• **Exercise requirements**
Your answer should be a faithful copy of the entire listing.

*** Data segment Section Begins ***

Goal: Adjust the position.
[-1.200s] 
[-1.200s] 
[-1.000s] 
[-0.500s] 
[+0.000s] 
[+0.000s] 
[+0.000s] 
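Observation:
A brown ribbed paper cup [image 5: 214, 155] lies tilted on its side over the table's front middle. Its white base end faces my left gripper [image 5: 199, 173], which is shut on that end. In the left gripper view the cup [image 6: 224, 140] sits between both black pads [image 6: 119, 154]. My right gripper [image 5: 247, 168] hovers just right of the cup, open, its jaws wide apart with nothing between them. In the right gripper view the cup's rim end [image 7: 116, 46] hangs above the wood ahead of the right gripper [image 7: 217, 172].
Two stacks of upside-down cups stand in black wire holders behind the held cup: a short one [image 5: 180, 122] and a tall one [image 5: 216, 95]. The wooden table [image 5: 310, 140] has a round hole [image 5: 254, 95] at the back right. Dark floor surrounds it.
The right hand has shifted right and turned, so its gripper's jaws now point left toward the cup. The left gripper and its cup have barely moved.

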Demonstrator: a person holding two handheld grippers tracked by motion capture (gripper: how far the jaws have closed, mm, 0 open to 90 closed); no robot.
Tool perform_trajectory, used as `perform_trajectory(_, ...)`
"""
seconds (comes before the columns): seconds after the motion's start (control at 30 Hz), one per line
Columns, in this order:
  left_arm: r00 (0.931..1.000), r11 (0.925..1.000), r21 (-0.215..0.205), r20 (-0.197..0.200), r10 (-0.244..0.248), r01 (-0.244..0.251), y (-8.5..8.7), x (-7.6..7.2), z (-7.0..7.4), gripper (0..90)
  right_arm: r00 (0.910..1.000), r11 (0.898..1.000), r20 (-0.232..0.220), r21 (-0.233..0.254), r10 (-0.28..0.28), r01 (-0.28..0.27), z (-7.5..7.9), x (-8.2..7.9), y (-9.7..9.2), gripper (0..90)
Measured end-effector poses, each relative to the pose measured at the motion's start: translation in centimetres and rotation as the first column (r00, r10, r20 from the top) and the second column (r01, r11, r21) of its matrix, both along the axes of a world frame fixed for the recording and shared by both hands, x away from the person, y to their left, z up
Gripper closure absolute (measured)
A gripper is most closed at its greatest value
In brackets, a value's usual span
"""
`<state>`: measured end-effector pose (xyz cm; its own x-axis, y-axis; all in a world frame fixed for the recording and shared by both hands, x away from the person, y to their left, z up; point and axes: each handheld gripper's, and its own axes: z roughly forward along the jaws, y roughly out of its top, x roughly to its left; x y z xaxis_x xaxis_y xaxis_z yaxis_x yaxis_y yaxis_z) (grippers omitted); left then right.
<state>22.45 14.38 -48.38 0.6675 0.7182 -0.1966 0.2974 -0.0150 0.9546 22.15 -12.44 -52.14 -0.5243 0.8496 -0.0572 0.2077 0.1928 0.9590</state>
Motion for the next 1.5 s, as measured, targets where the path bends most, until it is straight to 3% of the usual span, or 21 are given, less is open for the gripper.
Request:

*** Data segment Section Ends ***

• **Output**
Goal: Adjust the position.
[-1.200s] 
[-1.200s] 
[-1.000s] 
[-0.500s] 
[+0.000s] 
[+0.000s] 
[+0.000s] 
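Observation:
A brown ribbed paper cup [image 5: 214, 155] lies tilted on its side over the table's front middle. Its white base end faces my left gripper [image 5: 199, 173], which is shut on that end. In the left gripper view the cup [image 6: 224, 140] sits between both black pads [image 6: 119, 154]. My right gripper [image 5: 247, 168] hovers just right of the cup, open, its jaws wide apart with nothing between them. In the right gripper view the cup's rim end [image 7: 116, 46] hangs above the wood ahead of the right gripper [image 7: 217, 172].
Two stacks of upside-down cups stand in black wire holders behind the held cup: a short one [image 5: 180, 122] and a tall one [image 5: 216, 95]. The wooden table [image 5: 310, 140] has a round hole [image 5: 254, 95] at the back right. Dark floor surrounds it.
The right hand has shifted right and turned, so its gripper's jaws now point left toward the cup. The left gripper and its cup have barely moved.
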
Demonstrator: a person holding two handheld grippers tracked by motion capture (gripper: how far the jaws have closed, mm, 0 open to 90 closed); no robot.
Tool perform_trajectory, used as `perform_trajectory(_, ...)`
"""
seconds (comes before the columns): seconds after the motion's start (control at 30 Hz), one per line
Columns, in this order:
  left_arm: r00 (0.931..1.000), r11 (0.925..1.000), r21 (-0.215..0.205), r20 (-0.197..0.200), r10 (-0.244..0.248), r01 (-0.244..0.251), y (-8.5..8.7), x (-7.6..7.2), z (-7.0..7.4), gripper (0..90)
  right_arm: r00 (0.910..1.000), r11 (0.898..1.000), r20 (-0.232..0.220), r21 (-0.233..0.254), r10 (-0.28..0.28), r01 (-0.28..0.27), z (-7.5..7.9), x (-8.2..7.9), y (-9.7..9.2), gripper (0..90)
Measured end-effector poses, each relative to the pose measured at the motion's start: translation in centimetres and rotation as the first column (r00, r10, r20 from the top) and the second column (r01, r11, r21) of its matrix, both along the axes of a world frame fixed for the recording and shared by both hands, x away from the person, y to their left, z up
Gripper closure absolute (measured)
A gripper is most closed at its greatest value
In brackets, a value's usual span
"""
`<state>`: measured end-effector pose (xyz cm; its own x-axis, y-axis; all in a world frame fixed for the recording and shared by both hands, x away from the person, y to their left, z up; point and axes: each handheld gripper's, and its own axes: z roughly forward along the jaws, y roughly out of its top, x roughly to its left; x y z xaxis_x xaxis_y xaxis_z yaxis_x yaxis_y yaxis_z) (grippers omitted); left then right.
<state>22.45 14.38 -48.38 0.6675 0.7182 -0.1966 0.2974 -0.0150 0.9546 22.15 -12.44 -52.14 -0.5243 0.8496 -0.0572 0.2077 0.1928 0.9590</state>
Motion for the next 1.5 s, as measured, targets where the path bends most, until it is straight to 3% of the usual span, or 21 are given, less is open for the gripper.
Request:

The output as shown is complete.